# TASK OBJECTIVE
Each line starting at the one that contains "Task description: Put" and ending at the one that contains "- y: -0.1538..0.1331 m" must be returned exactly, and the rest of the listing is left out.

# PROVIDED RECORDS
-=-=-
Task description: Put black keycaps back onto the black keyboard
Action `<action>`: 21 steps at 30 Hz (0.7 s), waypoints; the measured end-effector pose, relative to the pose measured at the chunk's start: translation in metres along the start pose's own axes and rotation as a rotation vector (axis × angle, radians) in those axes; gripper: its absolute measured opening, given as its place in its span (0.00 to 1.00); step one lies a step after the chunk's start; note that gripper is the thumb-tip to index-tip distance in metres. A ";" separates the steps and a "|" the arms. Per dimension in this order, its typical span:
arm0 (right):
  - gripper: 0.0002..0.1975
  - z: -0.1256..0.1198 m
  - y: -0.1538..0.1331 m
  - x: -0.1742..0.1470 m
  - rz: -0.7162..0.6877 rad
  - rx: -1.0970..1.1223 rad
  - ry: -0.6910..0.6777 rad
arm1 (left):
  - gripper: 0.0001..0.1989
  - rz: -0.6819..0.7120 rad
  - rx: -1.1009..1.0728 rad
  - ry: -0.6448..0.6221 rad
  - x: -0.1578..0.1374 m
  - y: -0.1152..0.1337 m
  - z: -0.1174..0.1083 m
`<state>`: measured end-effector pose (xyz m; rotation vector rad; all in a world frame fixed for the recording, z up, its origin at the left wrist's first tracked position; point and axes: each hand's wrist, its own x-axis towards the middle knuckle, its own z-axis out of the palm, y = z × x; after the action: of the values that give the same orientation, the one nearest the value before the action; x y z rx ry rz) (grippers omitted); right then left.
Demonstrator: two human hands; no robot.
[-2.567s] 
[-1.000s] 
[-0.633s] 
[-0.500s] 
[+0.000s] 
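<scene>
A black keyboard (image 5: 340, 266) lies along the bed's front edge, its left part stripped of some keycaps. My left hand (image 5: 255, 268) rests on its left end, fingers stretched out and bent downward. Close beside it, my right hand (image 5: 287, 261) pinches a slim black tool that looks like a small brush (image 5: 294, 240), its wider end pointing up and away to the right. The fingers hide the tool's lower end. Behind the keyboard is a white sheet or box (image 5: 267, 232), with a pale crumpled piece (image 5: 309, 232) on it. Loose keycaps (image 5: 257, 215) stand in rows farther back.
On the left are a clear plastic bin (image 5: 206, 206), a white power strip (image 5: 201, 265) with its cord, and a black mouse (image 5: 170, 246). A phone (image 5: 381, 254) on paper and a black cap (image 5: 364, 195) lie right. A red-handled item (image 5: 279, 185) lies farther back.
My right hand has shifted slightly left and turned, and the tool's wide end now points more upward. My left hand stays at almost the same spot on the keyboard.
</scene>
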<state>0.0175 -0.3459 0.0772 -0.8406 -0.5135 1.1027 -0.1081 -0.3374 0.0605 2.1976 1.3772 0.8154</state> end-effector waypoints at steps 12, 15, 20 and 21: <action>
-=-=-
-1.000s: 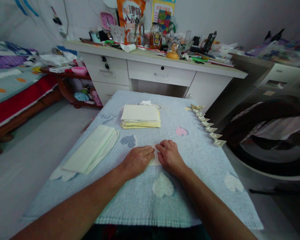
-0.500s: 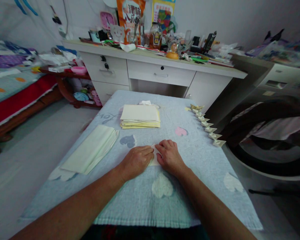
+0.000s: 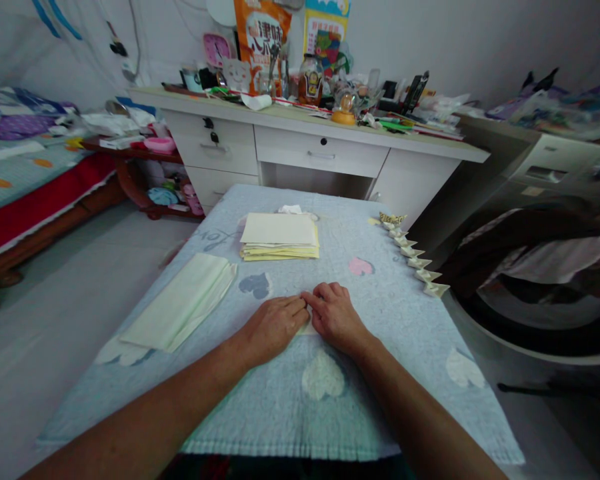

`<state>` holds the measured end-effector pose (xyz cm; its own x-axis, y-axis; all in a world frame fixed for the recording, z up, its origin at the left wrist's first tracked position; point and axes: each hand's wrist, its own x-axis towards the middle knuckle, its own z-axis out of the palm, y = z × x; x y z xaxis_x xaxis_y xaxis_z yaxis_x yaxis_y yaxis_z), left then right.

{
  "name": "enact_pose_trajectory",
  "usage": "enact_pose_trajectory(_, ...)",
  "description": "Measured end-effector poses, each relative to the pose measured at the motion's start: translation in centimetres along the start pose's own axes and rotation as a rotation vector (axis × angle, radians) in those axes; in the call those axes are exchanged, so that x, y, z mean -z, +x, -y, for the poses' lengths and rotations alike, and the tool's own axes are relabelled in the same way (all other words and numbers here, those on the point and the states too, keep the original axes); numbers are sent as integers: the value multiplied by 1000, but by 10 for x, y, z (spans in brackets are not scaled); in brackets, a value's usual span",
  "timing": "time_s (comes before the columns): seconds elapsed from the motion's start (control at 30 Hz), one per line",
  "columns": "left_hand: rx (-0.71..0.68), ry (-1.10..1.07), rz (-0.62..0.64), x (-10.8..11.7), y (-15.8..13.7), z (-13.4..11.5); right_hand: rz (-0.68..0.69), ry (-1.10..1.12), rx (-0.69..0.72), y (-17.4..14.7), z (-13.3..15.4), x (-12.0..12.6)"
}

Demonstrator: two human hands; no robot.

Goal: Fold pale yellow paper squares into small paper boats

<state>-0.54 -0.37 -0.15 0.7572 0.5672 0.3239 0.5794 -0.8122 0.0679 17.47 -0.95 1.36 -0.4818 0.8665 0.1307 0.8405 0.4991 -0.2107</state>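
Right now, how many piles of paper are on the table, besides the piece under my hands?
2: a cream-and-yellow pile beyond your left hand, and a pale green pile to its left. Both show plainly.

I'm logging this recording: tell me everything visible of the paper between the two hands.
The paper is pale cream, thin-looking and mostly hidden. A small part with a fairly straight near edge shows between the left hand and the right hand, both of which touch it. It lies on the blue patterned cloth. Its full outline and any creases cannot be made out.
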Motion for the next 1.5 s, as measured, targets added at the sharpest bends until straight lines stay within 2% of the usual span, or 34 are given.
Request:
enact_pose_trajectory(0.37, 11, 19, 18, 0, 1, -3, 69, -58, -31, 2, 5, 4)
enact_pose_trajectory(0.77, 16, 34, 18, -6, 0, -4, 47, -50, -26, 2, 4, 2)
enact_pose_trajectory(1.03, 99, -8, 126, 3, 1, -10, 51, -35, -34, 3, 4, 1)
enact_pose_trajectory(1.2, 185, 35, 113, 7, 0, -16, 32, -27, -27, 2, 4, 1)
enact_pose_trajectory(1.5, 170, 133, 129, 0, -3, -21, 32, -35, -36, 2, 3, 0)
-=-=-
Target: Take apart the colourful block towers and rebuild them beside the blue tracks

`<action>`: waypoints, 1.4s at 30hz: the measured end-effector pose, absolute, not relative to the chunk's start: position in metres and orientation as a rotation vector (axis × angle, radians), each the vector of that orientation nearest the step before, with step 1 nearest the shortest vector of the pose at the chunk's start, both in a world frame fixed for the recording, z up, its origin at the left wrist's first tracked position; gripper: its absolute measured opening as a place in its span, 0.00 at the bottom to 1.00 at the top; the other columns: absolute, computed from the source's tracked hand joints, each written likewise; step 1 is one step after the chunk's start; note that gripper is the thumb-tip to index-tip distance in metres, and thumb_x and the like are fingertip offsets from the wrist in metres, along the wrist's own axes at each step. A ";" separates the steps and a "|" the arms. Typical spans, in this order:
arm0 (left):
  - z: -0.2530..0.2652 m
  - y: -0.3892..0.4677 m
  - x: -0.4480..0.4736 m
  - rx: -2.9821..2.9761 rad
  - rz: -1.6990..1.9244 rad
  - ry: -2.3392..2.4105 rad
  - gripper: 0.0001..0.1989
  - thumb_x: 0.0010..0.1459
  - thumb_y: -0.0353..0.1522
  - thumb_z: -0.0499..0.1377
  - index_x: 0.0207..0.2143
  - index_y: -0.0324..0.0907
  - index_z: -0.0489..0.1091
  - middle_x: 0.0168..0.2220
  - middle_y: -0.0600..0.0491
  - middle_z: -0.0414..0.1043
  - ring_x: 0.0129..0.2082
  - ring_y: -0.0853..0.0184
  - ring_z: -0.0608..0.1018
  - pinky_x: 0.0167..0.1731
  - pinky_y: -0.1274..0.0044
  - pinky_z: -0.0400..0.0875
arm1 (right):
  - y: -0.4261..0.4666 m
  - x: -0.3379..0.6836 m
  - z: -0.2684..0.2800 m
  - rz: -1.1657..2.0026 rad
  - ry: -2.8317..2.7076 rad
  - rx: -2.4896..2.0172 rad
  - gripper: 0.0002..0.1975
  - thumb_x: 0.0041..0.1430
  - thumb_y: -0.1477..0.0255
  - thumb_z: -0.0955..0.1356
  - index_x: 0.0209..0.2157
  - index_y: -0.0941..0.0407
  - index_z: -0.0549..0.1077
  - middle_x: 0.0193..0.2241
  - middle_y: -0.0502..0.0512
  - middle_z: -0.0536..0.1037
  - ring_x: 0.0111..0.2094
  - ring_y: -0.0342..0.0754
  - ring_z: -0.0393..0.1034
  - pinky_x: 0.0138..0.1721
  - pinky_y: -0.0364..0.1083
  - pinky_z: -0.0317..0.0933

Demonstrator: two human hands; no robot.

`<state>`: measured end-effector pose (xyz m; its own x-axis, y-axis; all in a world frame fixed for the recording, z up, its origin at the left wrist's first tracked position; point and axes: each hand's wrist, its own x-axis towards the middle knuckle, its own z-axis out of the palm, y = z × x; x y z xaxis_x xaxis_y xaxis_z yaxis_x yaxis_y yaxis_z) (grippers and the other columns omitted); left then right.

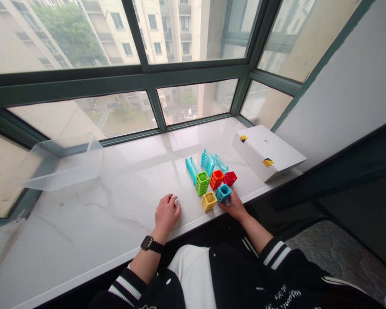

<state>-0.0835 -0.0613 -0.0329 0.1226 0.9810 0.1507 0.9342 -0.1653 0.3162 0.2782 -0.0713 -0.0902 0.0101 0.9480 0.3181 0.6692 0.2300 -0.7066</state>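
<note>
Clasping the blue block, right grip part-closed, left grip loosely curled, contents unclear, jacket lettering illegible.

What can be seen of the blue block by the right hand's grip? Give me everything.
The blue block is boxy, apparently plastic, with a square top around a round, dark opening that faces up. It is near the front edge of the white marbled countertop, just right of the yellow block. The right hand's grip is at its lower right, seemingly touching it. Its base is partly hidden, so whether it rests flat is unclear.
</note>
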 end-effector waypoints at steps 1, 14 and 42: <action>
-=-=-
# RESULT BELOW
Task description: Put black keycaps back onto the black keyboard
Action `<action>`: 21 steps at 30 Hz (0.7 s), waypoints; the measured end-effector pose, relative to the pose measured at the chunk's start: translation in metres along the start pose's own axes and rotation as a rotation vector (axis × angle, radians) in those axes; gripper: its absolute measured opening, given as its place in its span (0.00 to 1.00); step one lies a step after the chunk's start; note that gripper is the thumb-tip to index-tip distance in metres. A ";" separates the steps and a "|" the arms. Per dimension in this order, its typical span:
arm0 (right):
  - gripper: 0.0002..0.1975
  - z: -0.1256..0.1198 m
  - y: -0.1538..0.1331 m

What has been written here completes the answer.